Yes it helps! Thank you! ^^
But can you explain to me all the suffixes in "gönderebileceğin" please?


----------



## Asr

I can only try...

göndermek---to send

gönderebilmek---to be able to send

gönderebileceksin---you will be able to send

gönderebileceğin fotoğraflar--- the photos you will be able to send.


----------



## Mindlevery

Asr said:


> I can only try...
> 
> göndermek---to send
> 
> gönderebilmek---to be able to send
> 
> gönderebileceksin---you will be able to send
> 
> gönderebileceğin fotoğraflar--- the photos you will be able to send.


 
Teşekkürler!
Hmm...So "in" in the end refers to the photos?


----------



## Asr

You are welcome. yes, "in" refers to the photos and "you" combined.

as in;

okuduğun kitap---the book you read 

okuduğu kitap---the book he/she read(s)

okuduğum kitap---the book I read.


----------



## Volcano

Mindlevery said:


> Teşekkürler!
> Hmm...So "in" in the end refers to the photos?
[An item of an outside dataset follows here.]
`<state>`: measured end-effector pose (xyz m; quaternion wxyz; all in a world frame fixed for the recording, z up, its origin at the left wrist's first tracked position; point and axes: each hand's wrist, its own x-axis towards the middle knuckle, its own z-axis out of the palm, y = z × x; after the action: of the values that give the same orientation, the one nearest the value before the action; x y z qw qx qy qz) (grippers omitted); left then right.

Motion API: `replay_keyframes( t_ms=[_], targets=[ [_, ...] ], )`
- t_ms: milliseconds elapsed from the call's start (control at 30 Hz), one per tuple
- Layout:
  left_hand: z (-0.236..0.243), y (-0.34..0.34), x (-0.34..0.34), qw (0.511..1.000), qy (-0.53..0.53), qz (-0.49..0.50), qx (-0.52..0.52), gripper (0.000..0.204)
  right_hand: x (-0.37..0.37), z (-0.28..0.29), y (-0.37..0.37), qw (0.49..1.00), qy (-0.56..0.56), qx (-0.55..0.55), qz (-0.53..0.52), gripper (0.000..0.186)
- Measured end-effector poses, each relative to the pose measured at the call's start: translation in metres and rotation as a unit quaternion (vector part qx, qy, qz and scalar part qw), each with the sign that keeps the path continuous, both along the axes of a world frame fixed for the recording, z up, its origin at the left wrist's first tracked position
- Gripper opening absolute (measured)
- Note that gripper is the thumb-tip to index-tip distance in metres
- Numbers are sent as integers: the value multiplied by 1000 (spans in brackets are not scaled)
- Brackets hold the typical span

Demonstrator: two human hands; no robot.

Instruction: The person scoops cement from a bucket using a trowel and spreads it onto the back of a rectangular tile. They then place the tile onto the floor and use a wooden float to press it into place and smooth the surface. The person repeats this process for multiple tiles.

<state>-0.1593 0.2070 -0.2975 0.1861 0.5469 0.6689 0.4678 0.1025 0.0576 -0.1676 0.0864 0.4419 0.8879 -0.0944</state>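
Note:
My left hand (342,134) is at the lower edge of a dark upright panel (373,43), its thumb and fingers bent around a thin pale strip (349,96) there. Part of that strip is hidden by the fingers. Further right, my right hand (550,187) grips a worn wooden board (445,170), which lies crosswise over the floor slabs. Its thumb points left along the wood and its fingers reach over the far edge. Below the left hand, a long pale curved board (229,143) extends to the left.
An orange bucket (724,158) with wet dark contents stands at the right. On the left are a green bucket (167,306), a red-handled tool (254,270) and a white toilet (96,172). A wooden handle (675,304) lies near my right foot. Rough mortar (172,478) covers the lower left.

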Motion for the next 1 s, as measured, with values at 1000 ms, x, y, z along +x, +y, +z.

*It is the suffix -sin and refers to you who are able to send the photos*


----------



## saktas

the word is* gönder-ebil-ece(ğ)-in*

1) *gönder-*ebil-ece(ğ)-in

first one is the root of verb *göndermek* *(to send)*

2) gönder*-ebil*-ece(ğ)-in

second one is the *"-ebilmek" (to be able to)*

3)gönder*-*ebil-*ece(ğ)*-in

third one is to make the verb in future tense *(will)*
the original form of it is* -ecek*
in Turkish if a suffix end with *"k"*, has another suffix starts with "a vowel", turns into *"ğ"*
İf the word didnt take the suffix *"-in"*, it would be *"gönderebilecek"*

4)gönder*-*ebil-ece(ğ)-*in*

this suffix gives you the meaning of *you* do the action.
Also makes the word *adjective *, so you can use it with a noun,
for example *"gönderebileceğin(adj.) fotoğraflar(noun)"*

*So the meaning is;*

*gönderebileceğin *(you will be able to send)
*gönderebileceğin fotoğraflar *(the photos that you will be able to send)
*gönderebileceğin başka fotoğraflar *
(other photos that you will be able to send)

*Gönderebileceğin başka fotoğraflar var mı?*
(Are there any other photos that you will be able to send ?)

What a difficult language


----------